This research was recently published in the Journal of Allergy and Clinical Immunology. The study included experiments with mice and human tissues and was led by LJI instructor Haruka Miki, MD, Ph.D.

Croft’s team has studied LIGHT for more than a decade. LIGHT protein is a type of inflammatory “cytokine” produced by T cells of the immune system. T cells normally fight disease, but in asthma, T cells overreact to environmental triggers, flooding the airways with LIGHT and other inflammatory cytokines. Researchers have developed therapies to block the activity of some of the other harmful cytokines produced by T cells, but these therapies are not effective for many people with severe asthma.

LIGHT can be found elevated in the sputum of asthmatic patients with severe disease, and Croft’s earlier work showed that LIGHT is essential in a process called tissue “remodeling,” where the lungs and airways thicken after of one asthma attack. These thickened airways can leave a person with long-term breathing problems.

“Current asthma treatments are primarily to suppress symptoms and control allergic inflammation. No treatment has been developed to fundamentally cure asthma,” says Miki. “Even when current treatments suppress inflammation, the respiratory tract hyperresponsiveness and changes in airway tissue (airway remodeling) often remain, especially in severe asthma.”

Although they knew that LIGHT was involved in this remodeling, the researchers did not know if LIGHT directly affects the smooth muscle tissue that lines the main airways of the lungs. These cells increase in number and size in moderate and severe asthmatics, which is believed to be the main cause of loss of lung function.

Their research showed that one of the two LIGHT receptors, called the LTβR, was strongly expressed in the airways. smooth muscle cells. By then “knocking out” the genes for one or the other receptor in mice, Miki was able to show that the binding of LIGHT to LTβR is what triggers tissue remodeling in airway smooth muscle. The researchers further confirmed this finding using bronchial smooth muscle tissue from human samples.

“When those cells in the lungs cannot express LTβR, then essentially all of the features of the smooth muscle response associated with severe asthma gone or very limited,” says Croft.

Of course, LIGHT isn’t the only cytokine in the mix during an asthma attack, but the new study suggests that LIGHT has the biggest impact. By acting directly on airway smooth muscle cells, LIGHT coordinates the remodeling process. Without LIGHT and LTβR activity, the other cytokines cannot take up the slack. In fact, the new study is the first to show that the deletion of a single receptor or the absence of a single cytokine can limit airway smooth muscle tissue remodeling.
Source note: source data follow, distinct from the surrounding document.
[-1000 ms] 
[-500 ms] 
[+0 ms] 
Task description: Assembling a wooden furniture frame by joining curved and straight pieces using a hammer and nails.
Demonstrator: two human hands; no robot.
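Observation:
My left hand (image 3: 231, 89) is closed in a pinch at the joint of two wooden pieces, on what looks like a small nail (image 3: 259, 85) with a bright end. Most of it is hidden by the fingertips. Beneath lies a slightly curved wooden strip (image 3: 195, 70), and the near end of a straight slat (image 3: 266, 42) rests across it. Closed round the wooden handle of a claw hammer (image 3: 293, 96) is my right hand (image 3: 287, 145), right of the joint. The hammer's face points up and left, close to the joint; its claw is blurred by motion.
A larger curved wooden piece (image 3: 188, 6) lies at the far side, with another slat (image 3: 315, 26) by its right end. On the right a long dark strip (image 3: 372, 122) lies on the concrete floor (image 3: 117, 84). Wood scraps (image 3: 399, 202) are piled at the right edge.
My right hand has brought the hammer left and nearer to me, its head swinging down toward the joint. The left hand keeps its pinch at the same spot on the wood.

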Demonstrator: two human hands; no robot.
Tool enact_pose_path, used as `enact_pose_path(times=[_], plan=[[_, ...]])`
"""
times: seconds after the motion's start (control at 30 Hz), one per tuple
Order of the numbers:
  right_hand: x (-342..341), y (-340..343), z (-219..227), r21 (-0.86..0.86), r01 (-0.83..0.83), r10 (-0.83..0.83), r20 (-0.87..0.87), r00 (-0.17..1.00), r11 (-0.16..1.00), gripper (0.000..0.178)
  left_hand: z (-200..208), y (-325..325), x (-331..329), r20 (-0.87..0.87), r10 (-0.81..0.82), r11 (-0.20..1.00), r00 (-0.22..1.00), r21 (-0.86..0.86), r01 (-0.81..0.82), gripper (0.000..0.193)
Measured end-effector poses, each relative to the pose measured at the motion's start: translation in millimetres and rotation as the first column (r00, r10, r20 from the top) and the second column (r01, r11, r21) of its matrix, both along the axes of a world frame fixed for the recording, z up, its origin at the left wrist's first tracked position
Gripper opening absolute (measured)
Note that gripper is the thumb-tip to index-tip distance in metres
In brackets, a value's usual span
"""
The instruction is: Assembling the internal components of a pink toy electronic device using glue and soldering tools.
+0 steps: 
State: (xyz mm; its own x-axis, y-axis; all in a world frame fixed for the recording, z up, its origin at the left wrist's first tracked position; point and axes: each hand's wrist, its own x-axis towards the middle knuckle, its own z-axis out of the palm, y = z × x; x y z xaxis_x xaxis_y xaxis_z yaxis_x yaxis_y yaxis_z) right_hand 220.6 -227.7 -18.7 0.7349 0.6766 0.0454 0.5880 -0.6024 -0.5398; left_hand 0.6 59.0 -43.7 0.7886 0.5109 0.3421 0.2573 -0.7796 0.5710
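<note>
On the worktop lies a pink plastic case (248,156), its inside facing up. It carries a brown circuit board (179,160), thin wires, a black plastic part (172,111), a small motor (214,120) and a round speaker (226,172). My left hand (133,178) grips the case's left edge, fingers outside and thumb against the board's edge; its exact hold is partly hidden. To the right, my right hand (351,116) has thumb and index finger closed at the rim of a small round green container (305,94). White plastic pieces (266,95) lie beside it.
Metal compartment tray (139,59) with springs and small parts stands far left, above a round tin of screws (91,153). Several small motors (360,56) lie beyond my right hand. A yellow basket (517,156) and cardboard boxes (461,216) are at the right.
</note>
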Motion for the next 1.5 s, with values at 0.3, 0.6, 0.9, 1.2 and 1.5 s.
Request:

“Unlike other inflammatory cytokines, LIGHT induces a persistent and delayed signal through its receptor, LTβR, which may be responsible for the sustained increase in contractility and mass in airway smooth muscle,” says Miki.

“This is a very surprising and significant result that essentially sets LIGHT apart from any of the other inflammatory cytokines that have been implicated in the process in severe asthmatics,” Croft adds.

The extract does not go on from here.